Oleh karena itu, pendidikan gender dalam keluarga yang ditanamkan sejak dini melalui kebiasaan ataupun praktik secara langsung. Dari hal tersebut, akan mengantarkan pada pemikiran anak untuk senantiasa menghargai seseorang dan memberikan kesempatan pada yang sama pada seseorang, tanpa memandang jenis kelaminnya.

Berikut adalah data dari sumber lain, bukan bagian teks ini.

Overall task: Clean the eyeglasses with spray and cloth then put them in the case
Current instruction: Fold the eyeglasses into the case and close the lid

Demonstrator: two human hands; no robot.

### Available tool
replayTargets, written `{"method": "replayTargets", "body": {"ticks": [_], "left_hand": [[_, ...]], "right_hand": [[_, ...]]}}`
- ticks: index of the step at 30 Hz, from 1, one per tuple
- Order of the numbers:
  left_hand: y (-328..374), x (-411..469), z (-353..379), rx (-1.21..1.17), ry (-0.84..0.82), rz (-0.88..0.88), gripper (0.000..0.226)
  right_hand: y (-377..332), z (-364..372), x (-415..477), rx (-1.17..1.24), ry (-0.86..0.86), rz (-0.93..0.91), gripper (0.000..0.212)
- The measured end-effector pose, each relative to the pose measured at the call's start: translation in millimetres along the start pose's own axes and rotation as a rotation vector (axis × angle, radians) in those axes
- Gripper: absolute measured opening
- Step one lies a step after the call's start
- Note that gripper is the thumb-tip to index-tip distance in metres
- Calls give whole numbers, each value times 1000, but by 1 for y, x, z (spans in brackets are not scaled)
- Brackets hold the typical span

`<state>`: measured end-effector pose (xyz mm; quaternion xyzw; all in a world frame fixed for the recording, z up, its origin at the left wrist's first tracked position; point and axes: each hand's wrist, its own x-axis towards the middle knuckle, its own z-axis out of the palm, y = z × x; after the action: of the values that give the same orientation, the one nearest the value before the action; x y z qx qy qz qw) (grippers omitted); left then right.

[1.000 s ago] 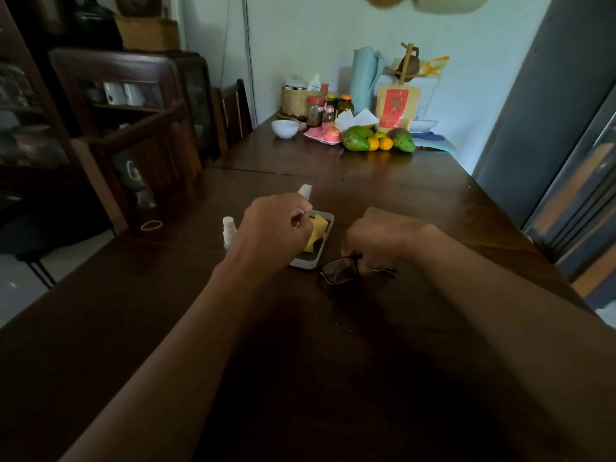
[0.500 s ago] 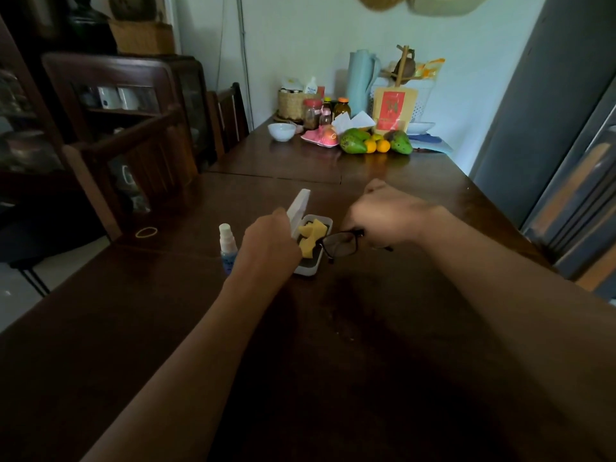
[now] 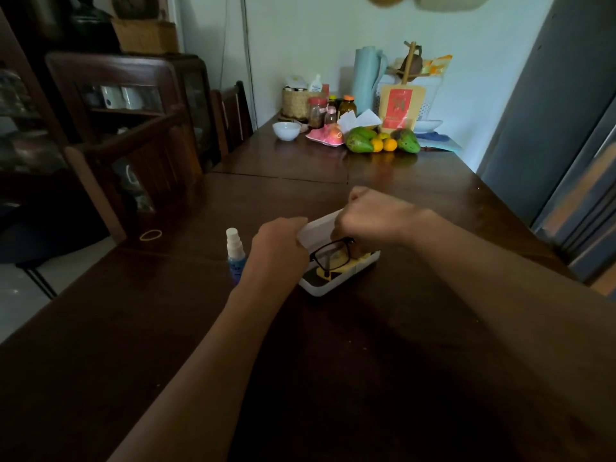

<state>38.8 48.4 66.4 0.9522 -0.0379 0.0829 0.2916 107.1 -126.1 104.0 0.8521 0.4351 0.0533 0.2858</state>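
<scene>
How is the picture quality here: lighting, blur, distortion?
Head view: dim, the table nearly black in the foreground, far wall bright; panels at right edge smeared; wide-angle tilts the cabinet; eyeglasses, case, left hand and right hand are legible.

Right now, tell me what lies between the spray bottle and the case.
The left hand lies between the spray bottle and the case, gripping its open lid. The head view shows this.

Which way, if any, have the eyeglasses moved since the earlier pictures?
Yes. The right hand lifted the eyeglasses off the table, away from the person, to the open white case, right of the standing spray bottle.
</scene>
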Motion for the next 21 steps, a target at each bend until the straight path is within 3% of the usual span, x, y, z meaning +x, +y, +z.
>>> {"method": "replayTargets", "body": {"ticks": [5,16,21], "left_hand": [[-3,8,3,54,-46,-22,48],[-12,12,15,53,-13,12,35],[-17,10,15,4,28,30,36]], "right_hand": [[-4,6,-4,26,11,-9,7],[-24,13,3,12,-30,162,11],[-18,15,-2,223,-2,208,24]]}}
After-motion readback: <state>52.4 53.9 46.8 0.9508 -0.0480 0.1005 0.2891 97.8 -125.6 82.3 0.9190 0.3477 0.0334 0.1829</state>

Selain pendidikan gender dalam keluarga, masyarakat juga perlu berpartisipasi aktif untuk mengadakan workshop keberlanjutan, pendidikan gender di media sosial, dan lain-lain. Sejauh ini, media sosial adalah ruang yang sangat strategis untuk memberikan pendidikan pada anak muda. Mereka menyerapkan informasi dari media sosial dengan kadar hampir 90%. Oleh karena itu, semakin banyak masyarakat memanfaatkan media sosial dengan memberikan pendidikan gender, berupa konten, pelatihan ataupun wadah atau organisasi, anak muda akan memiliki kepekaan yang tinggi terhadap gender. Kesetaraan gender bukanlah hal sesuatu yang tercipta secara kebetulan. Ia perlu diupayakan dengan berbagai aktivitas berkelanjutan, sehingga masyarakat mampu menciptakan lingkungan yang setara tanpa adanya diskriminasi berdasarkan jenis kelamin. Sebab negara kita belum disebut sebagai demokrasi, apabila tidak melibatkan atau meniadakan peran perempuan dalam berbagai aspek.
Catatan: Tulisan ini sudah diterbitkan kembali setelah melalui proses edit oleh Tim Perempuan Threads.